Mini Review - (2022) Volume 12, Issue 12
Received: 01-Dec-2022, Manuscript No. jbpbt-23-86534;
Editor assigned: 03-Dec-2022, Pre QC No. P-86534;
Reviewed: 15-Dec-2022, QC No. Q-86534;
Revised: 20-Dec-2022, Manuscript No. R-86534;
Published:
27-Dec-2022
, DOI: 10.37421/2155-9821.2022.12.550
Citation: Saha, Badal. “Surmising Alterations in Fermentation Process Utilizing Photonic Sculpting Pathway of Fructose Disk Space Under Active Biomass Situations.” J Bioprocess Biotech 12(2022): 550.
Copyright: © 2022 Saha B. This is an open-access article distributed under the terms of the Creative Commons Attribution License, which permits unrestricted use, distribution, and reproduction in any medium, provided the original author and source are credited.
Microbial metabolism is heavily influenced by environmental factors. While these can be well controlled in the laboratory, large-scale bioreactors are distinguished by inhomogeneities and, as a result, dynamic conditions for the organisms. The mechanistic response of Saccharomyces cerevisiae to frequent perturbations in industrial bioreactors is still unknown. To investigate the adaptations to prolonged dynamic conditions, we used previously published repeated substrate perturbation regime experimental data, supplemented it with proteomic measurements, and combined the two for modeling approaches. Data from multiple sources, including quantitative metabolize, enrichment, and flux quantification, were combined. Kinetic metabolic modeling was used to investigate the dynamics of the relevant intracellular metabolic response. A previously developed model of yeast central carbon metabolism was expanded, and various subsets of enzymatic kinetic constants were estimated.
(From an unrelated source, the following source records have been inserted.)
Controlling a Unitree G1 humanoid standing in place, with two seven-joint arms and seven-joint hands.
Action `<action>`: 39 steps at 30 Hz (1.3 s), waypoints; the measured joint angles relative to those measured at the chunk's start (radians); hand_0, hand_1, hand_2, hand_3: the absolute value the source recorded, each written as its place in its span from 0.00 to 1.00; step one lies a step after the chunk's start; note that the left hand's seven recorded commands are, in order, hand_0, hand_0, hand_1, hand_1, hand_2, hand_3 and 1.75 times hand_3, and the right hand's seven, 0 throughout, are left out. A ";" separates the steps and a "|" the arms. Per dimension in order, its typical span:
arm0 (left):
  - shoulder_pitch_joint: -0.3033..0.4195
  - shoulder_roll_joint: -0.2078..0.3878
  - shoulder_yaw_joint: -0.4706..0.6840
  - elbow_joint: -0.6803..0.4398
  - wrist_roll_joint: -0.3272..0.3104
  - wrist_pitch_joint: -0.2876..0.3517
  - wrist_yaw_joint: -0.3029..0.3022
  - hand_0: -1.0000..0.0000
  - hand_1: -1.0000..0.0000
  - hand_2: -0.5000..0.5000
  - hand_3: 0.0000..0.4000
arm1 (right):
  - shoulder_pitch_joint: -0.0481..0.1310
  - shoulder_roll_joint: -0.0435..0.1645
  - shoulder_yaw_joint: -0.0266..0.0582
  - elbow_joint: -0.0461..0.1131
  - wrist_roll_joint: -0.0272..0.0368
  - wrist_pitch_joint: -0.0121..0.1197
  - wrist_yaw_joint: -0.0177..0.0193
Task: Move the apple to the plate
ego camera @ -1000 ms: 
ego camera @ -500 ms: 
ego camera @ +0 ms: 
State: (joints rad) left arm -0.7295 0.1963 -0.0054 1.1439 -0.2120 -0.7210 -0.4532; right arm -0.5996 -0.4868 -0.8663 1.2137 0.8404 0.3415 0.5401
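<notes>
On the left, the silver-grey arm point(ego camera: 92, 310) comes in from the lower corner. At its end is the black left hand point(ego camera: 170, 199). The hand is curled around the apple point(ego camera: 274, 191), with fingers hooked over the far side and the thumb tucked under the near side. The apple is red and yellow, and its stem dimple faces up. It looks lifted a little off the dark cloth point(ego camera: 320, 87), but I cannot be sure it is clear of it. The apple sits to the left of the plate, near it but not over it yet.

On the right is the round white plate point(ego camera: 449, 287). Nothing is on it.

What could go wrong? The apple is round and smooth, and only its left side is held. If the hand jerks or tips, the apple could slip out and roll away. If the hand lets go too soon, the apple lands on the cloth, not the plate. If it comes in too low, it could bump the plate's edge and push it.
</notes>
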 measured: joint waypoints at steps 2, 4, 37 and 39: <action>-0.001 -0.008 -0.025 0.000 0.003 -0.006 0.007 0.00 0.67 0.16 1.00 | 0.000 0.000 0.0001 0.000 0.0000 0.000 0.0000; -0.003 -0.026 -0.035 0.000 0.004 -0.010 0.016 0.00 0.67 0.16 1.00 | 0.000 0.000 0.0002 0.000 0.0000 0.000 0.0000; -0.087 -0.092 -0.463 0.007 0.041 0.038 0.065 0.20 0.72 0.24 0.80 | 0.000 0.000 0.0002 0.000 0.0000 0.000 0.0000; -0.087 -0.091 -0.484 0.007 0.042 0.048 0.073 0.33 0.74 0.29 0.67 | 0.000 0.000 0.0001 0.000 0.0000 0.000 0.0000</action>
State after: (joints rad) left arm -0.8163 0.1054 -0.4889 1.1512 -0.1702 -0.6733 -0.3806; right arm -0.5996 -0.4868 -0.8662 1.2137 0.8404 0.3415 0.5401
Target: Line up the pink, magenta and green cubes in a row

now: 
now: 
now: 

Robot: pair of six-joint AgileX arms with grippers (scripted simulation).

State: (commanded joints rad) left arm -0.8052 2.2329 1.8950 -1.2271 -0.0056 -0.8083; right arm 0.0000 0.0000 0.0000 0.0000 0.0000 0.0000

Organism • Kinetic • Metabolize • Investigate
Microbial metabolism is heavily influenced by environmental factors. While these can be well controlled in the laboratory, a large-scale approach based on combinatorial enzyme selection and regularization was developed to identify and predict the minimum enzyme and parameter adjustments from steadystate to dynamic substrate conditions. This method predicted proteomic changes in hexose transport and phosphorylation reactions, which were validated by proteome measurements. Nonetheless, the modeling suggests a previously unknown kinetic or regulatory phenomenon. Some intracellular fluxes, such as hexose transport and intracellular trehalose activity during substrate perturbation cycles, could not be reproduced by mechanistic rate laws [1].
Saccharomyces cerevisiae, also known as baker's yeast, has been used by humans for thousands of years to produce beverages, foods, and chemicals. Despite its widespread use in industry, scaling new Saccharomyces cerevisiae production processes to industrial scale presents a number of intriguing and fundamental challenges. Most challenges are caused by spatial inhomogeneities caused by mixing limitations in large-scale bioreactors, resulting in gradients throughout the reactor. As a result, a cell dispersed in the reactor is subjected to rapid changes in its extracellular environment, which has an impact on intracellular metabolic regulation. Similarly, oscillations in the natural habitat are common in response to changes in environmental conditions such as temperature, pH, and substrate availability [2].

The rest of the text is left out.